Ecos de una lección musical
Se cumplen treinta años de una de esas fechas memorables de la historia cultural cordobesa, cuando King Crimson, banda ilustre del rock internacional, se presentó por única vez en la Sala de las Américas del Pabellón Argentina, en un espectáculo organizado por el Perro Emaides.
J.C. Maraddón
SI hablamos del rock progresivo que inundó las Islas Británicas entre fines de los sesenta y comienzos de los setenta, hay que mencionar al grupo King Crimson como uno de los exponentes más destacados de esa tendencia que pretendía elevar el rocanrol hacia las esferas de la alta cultura. Con la genialidad del guitarrista Robert Fripp como principal argumento, esta formación exploró desde un principio las fronteras del rock a través de composiciones de una complejidad inusitada que reflejaban el espíritu de la época y que se presentaban como una posibilidad hacia el futuro para ese género nacido apenas unos años antes.
Desde aquel concierto de 1969 en el Hyde Park de Londres, como soporte de un show al aire libre de los Rolling Stones, hasta la actualidad, King Crimson ha sostenido un plus de calidad que ha atravesado todas sus etapas, a medida que se iban sucediendo cambios en los integrantes y algún intervalo prolongado de por medio. El sonido característico del grupo lo ha paseado por climas de jazz, blues, folk y muchos otros estilos, sin perder su identidad, que casi siempre ha estado anclada en los caprichos creativos de Fripp, auténtico referente de esa tendencia rockera que procura romper todos los moldes.
Hacia comienzos de la década del ochenta, mientras los aires nuevaoleros refrescaban el panorama musical e impregnaban con su empuje a dinosaurios de la época progresiva como Yes o Genesis, King Crimson se recicló en otra de sus tantas versiones, con una soberbia reunión de instrumentistas. Adrian Belew en guitarra y voz, Tony Levin en bajo, el legendario Bill Bruford en batería y el propio Fripp en guitarra, conformaron una sólida propuesta que modernizaba el antiguo legado del grupo y lo insertaba en una nueva era, consiguiendo que otras camadas de seguidores se incorporasen a los fans preexistentes.

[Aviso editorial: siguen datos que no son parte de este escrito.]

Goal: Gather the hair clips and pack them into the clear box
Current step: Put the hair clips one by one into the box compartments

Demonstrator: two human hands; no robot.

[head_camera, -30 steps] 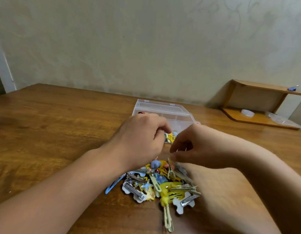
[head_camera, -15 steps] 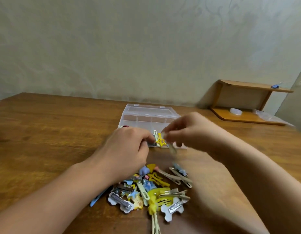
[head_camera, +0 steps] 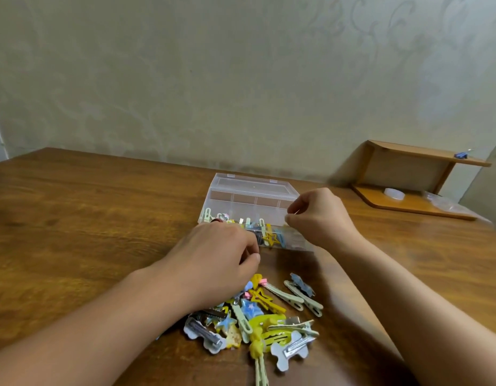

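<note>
Loose hair clips (head_camera: pixel 258 319) heaped on table (head_camera: pixel 74 218) before clear box (head_camera: pixel 249 196); light, stiff, slippery, best pinched mid-body. Right hand (head_camera: pixel 319 215) pinches something thin at the box; left hand (head_camera: pixel 219 257) curled, contents unclear

The left hand (head_camera: pixel 216 257) covers the near-left corner of the clear box (head_camera: pixel 252 196) and the far part of the clip pile (head_camera: pixel 258 321). What its curled fingers hold, if anything, is hidden. Whatever the right hand (head_camera: pixel 319 218) pinches is too small to tell. One pale clip (head_camera: pixel 261 371) runs off the bottom edge.
</note>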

Tres álbumes publicados entre 1981 y 1984 dan cuenta de los méritos de aquel King Crimson ochentoso que dejó un recuerdo imborrable antes de esfumarse a mediados de ese decenio gobernado por la tiranía del pop rock. Más allá del esfuerzo de Robert Fripp por adaptarse a la coyuntura, era evidente que tan excelsas obras quedaban a destiempo en comparación con los hits lanzados por Michael Jackson, Madonna o Phil Collins, quienes presidían los charts e imponían un modo de hacer las cosas muy alejado de aquel rock experimental al que en algún momento se catalogó como la música del mañana.
Diez años después de esa deserción, a comienzos de 1994, Robert Fripp volvió a la carga y, algo raro en él, repitió los mismos miembros del último King Crimson, es decir, Belew, Levin y Bruford. Pero para satisfacer las ansias de rescatar elementos de cada uno de los periodos de su banda, sumó al guitarrista y bajista Trey Gunn y al baterista Pat Mastelotto, con la idea de montar un doble trío que pudiera abordar un repertorio por demás extenso, además de elaborar nuevo material que iba a ir apareciendo a lo largo de los noventa, con claros indicios de embeberse del floreciente rock industrial.
Los primeros pasos en público de ese King Crimson noventoso tuvieron un curioso debut en Argentina, donde en octubre de 1994 se escenificó una serie de conciertos que dejó pasmados a quienes tuvieron el privilegio de asistir. Una de esas fechas memorables ocurrió el 10 de octubre, cuando ese nombre ilustre del rock internacional se presentó por única vez en Córdoba, en la Sala de las Américas del Pabellón Argentina, en un espectáculo organizado por el Perro Emaides. Treinta años han pasado desde aquella noche y los ecos de esa lección musical pareciera que jamás van a disiparse.